Training Metrics
We use several metrics to evaluate the performance of your machine learning model. These metrics are categorized into three groups:
- Performance-focused metrics: Used to select the best cycle for a single experiment.
- Sustainability-focused metrics: Measure the environmental impact of training.
- Mixed metrics: Combine both performance and sustainability factors to compare multiple experiments.
1. Performance-focused metrics
We use the following example to demonstrate the calculation of these metrics:
ground_truth = [1, 1, 1, 0, 0, 1, 0, 1, 0]
prediction = [1, 1, 0, 0, 1, 1, 0, 1, 0]
There are four different outcomes for the models prediction:
def true_positive(ground_truth, prediction):
tp = 0
for gt, pred in zip(ground_truth, prediction):
if gt == 1 and pred == 1:
tp +=1
return tp
def true_negative(ground_truth, prediction):
tn = 0
for gt, pred in zip(ground_truth, prediction):
if gt == 0 and pred == 0:
tn +=1
return tn
def false_positive(ground_truth, prediction):
fp = 0
for gt, pred in zip(ground_truth, prediction):
if gt == 0 and pred == 1:
fp +=1
return fp
def false_negative(ground_truth, prediction):
fn = 0
for gt, pred in zip(ground_truth, prediction):
if gt == 1 and pred == 0:
fn +=1
return fn
For our example we have:
true_positive(ground_truth, prediction)
# out: 4
true_negative(ground_truth, prediction)
# out: 3
false_positive(ground_truth, prediction)
# out: 1
false_negative(ground_truth, prediction)
# out: 1
Here are the main metrics that fall in this criteria:
Accuracy
The accuracy is a measure of how well a model correctly predicts the output for a given input. It is calculated by dividing the number of correct predictions by the total number of predictions made.
def accuracy(ground_truth, prediction):
tp = true_positive(ground_truth, prediction)
fp = false_positive(ground_truth, prediction)
tn = true_negative(ground_truth, prediction)
fn = false_negative(ground_truth, prediction)

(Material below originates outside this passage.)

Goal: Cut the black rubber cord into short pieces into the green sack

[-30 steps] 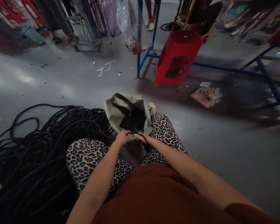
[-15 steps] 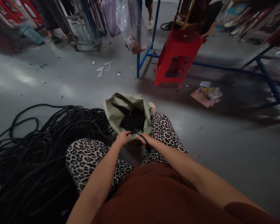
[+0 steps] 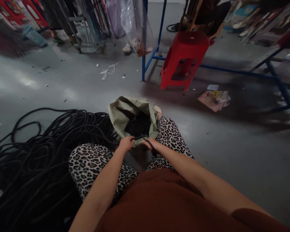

accuracy = (tp + tn) / (tp + fp + tn + fn)
return accuracy
# Example:
accuracy(ground_truth, prediction)
# out: 7/9
Loss
Loss quantifies how far off a model’s predictions are from the true values. Lower loss indicates better performance.
Precision
Precision is a measure of the number of correct positive predictions made by the model, compared to the total number of positive predictions made. In other words, the precision of a model shows how accurate the positive predictions are.
def precision(ground_truth, prediction):
tp = true_positive(ground_truth, prediction)
fp = false_positive(ground_truth, prediction)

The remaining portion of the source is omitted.